### ABOUT THIS EXERCISE
Word for word, copy the entire listing below, but do not carry over any pictures.
:: DATASET SECTION
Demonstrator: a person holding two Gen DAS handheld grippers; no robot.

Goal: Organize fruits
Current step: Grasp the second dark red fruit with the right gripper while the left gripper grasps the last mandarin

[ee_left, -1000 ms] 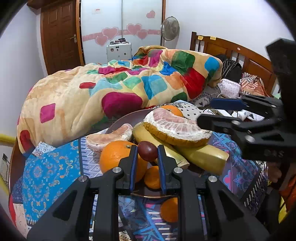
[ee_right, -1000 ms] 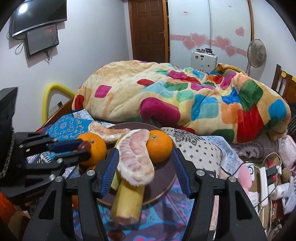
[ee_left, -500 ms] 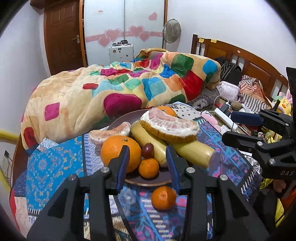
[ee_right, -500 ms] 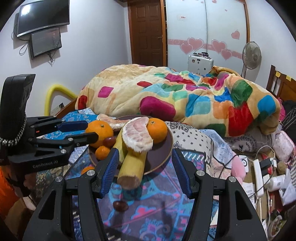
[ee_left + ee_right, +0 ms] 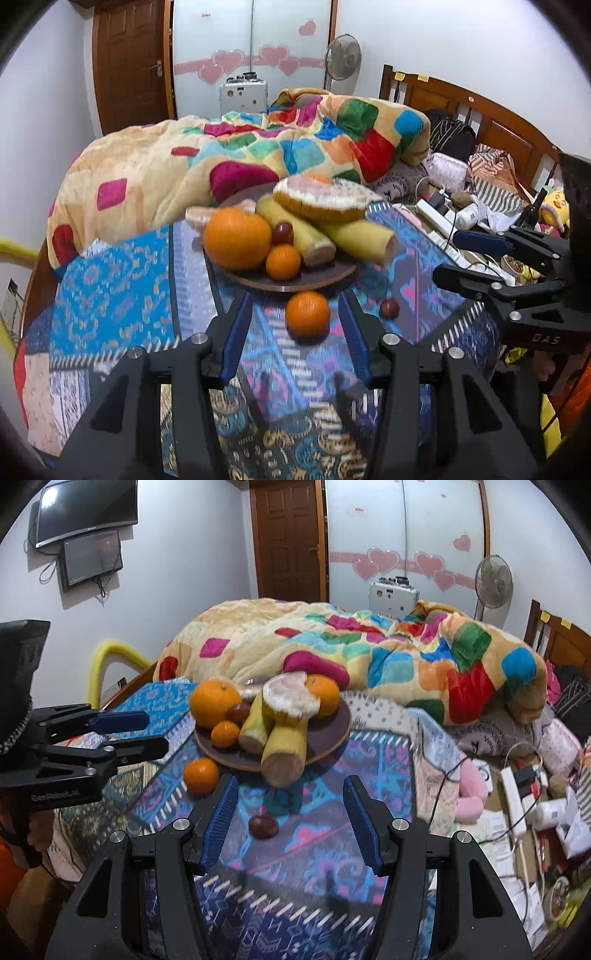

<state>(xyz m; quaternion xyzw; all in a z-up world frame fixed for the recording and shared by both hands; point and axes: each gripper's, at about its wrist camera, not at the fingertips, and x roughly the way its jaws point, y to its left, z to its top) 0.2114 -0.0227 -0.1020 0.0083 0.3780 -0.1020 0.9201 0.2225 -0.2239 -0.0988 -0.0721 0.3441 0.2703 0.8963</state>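
Near the plate [image 5: 295,282] you held both grippers spread, empty — left gripper [image 5: 295,332] framed a loose tangerine [image 5: 307,313], right gripper [image 5: 290,814] a dark plum [image 5: 263,826].

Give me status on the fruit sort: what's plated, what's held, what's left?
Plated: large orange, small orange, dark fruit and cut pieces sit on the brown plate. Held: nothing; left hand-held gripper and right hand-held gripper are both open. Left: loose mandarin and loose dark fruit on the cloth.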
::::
### PROBLEM SOLUTION
Demonstrator: a person holding two Gen DAS handheld grippers; no robot.

Goal: Organize fruits
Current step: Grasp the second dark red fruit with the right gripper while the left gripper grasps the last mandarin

[ee_left, -1000 ms] 
[ee_right, -1000 ms] 
[ee_left, -500 ms] 
[ee_right, -500 ms] 
[ee_left + ee_right, +0 ms] 

<state>(xyz m; quaternion xyzw; all in a z-up world frame fixed for the recording and shared by both hands; point and axes: each gripper's, at about its wrist camera, not at the fingertips, and x roughly the way its jaws point, y to its left, z to its top) 0.2114 -0.0227 -0.1020 0.0083 0.3780 -0.1020 0.9201 0.2225 -0.2239 -0.0988 -0.0721 0.3441 0.2703 0.8963</state>
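Near the plate [image 5: 295,282] you held both grippers spread, empty — left gripper [image 5: 295,332] framed a loose tangerine [image 5: 307,313], right gripper [image 5: 290,814] a dark plum [image 5: 263,826].

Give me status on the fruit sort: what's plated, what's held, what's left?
Plated: large orange, small orange, dark fruit and cut pieces sit on the brown plate. Held: nothing; left hand-held gripper and right hand-held gripper are both open. Left: loose mandarin and loose dark fruit on the cloth.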

This exercise has nothing more to it.